Rudy (1993; Prime Video): Perhaps America’s most heralded underdog story is still as sweet as a Hoosier sugar cream pie. What I didn’t remember from the first half-dozen times I saw this movie—for obvious reasons—is that tertiary teammate Jamie O’Hara is played by a fresh-faced “Vincent Vaughn,” who first met Jon Favreau (Rudy’s buddy D-Bob McGowan) on set. That’s money, baby.

A Hit for Younger Fans

Little Giants (1994; Stream for free on Tubi): As a sucker for coach-centric fare, I think this Rick Moranis- and Ed O’Neill-starrer is pretty fun—despite its dismal Rotten Tomatoes ranking. Regardless of whether you want to spend your own precious time with one of TBP hall-of-famer Devon Sawa’s lesser films, your kids will love it (or at least enjoy it) no matter their aptitude for football or sports in general.

Your Tweens and Teens Will Laugh Their Heads Off

The Waterboy (1998; Rent with Prime Video et al. ): I always assumed that Adam Sandler’s oeuvre wouldn’t resonate with anyone born after 1990, but boy was I incorrect. Somehow, some way, newly teenaged H.B. discovered the Sandman, starting with this football classic, and reader, I’ve never heard more cackles radiating from our TV room.

Yeah, OK, Let’s Talk about Varsity Blues

Now, I know you’re asking yourself: Should I let my high-school kid see Varsity Blues, popularizer of the whipped-cream bikini and the infinitely quotable, “I don’t. Want. Your life.”? Yeah, fine. They’ll think they’re really getting away with something, and while the gender politics aren’t my favorite, Varsity Blues (1999; HBO Max) is chaste compared to most R-rated high-school-set movies (from Fast Times at Ridgemont High and Porky’s to American Pie to Superbad and the excellent, gender-flipped Booksmart).
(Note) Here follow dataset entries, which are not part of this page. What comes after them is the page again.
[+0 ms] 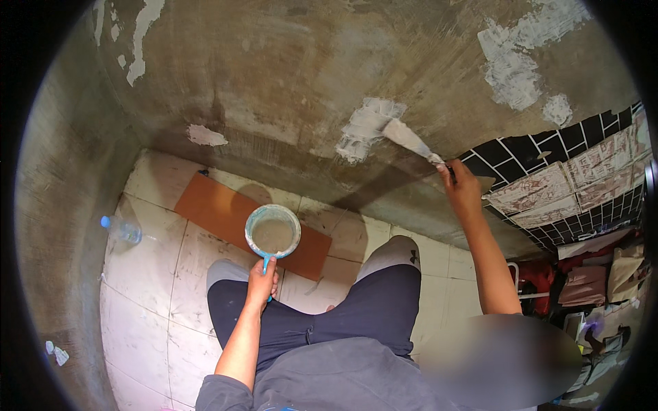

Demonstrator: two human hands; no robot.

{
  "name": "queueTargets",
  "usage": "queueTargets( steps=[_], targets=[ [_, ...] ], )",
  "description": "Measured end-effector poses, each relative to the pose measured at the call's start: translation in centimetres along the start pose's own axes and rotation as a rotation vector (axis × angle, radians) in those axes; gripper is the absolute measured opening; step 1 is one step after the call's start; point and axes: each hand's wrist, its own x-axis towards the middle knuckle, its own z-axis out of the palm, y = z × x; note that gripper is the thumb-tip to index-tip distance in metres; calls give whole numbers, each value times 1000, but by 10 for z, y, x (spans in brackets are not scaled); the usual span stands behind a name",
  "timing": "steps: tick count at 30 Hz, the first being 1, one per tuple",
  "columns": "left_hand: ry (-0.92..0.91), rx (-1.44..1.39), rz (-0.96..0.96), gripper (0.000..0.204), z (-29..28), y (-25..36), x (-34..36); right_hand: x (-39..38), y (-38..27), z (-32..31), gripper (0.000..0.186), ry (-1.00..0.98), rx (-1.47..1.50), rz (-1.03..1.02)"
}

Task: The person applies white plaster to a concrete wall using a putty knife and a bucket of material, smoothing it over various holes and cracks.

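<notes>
Clear bottle [126, 231], blue cap [105, 222], on tiled floor [140, 281]; orange-brown board [212, 209] nearby; black brick-patterned covering [562, 140] at right

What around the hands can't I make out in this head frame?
All in the head view:
Putty knife handle: mostly covered by the right hand.
Pot handle: partly wrapped by the left hand.
Orange board, middle: hidden behind the pot.
Whatever the blurred patch covers, lower right: smeared out.
Jumbled items, right: dim, crowded, partly cut by the round picture edge.
</notes>
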Motion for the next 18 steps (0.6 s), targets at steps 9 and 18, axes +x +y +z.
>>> queueTargets(
  steps=[9, 18],
  targets=[
    [-13, 20, 11, 39, 1, 1, -1, 34, -35, 2, 35, 45, -141, 9],
    [-7, -42, 1, 38, -1, -2, 4, 8, 2, -7, 29, 6, -15, -63]
  ],
)
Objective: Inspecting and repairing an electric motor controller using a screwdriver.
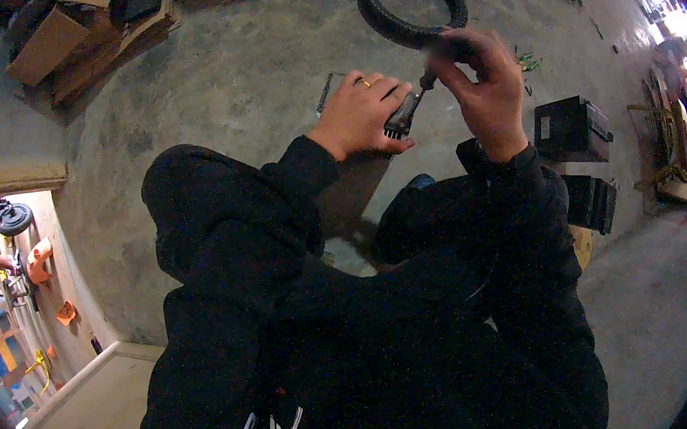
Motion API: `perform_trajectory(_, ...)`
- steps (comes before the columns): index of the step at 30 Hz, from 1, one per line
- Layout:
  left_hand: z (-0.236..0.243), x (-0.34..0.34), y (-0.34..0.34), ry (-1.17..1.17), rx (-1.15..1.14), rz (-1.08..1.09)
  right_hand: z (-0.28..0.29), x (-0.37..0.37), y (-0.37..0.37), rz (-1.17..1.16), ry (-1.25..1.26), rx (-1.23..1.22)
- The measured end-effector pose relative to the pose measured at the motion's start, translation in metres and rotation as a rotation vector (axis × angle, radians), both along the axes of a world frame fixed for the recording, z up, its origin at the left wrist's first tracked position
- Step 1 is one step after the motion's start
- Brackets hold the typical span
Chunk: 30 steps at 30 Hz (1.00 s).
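My left hand [364,116], a ring on one finger, is wrapped over a dark box-like part [404,114] with a comb-like row of teeth or pins at one end. Most of that part is hidden under the palm and fingers. Just to the right, my right hand [487,90] is closed on a dark-handled screwdriver [428,80]. Its thin shaft slants down to the left, and the tip meets the part or lies very close to it; I cannot tell which. The handle's upper end is blurred.
A black tyre [375,13] lies on the concrete floor beyond my hands. Two black boxes, one farther [569,131] and one nearer [591,203], stand at my right. Small green pieces [528,62] lie farther off. Folded cardboard [53,49] is piled at far left; a doorway opens left.
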<state>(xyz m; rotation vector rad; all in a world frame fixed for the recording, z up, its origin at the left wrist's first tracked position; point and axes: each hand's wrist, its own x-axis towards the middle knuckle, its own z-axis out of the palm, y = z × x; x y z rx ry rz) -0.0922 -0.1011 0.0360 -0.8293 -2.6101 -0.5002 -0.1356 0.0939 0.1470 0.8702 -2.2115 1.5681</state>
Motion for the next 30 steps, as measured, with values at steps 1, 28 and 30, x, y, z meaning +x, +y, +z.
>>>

What’s true of fictional Texas football is also true of parental movie-approving: There’s no room for fear in this game!

Two to Take a Pass On

The Blindside, in which Sandra Bullock plays the white savior of a talented Black kid in my home state of Mississippi.

Friday Night Lights, the movie, which pales in comparison to the near-perfect TV series (2006; Hulu) of the same name and source material.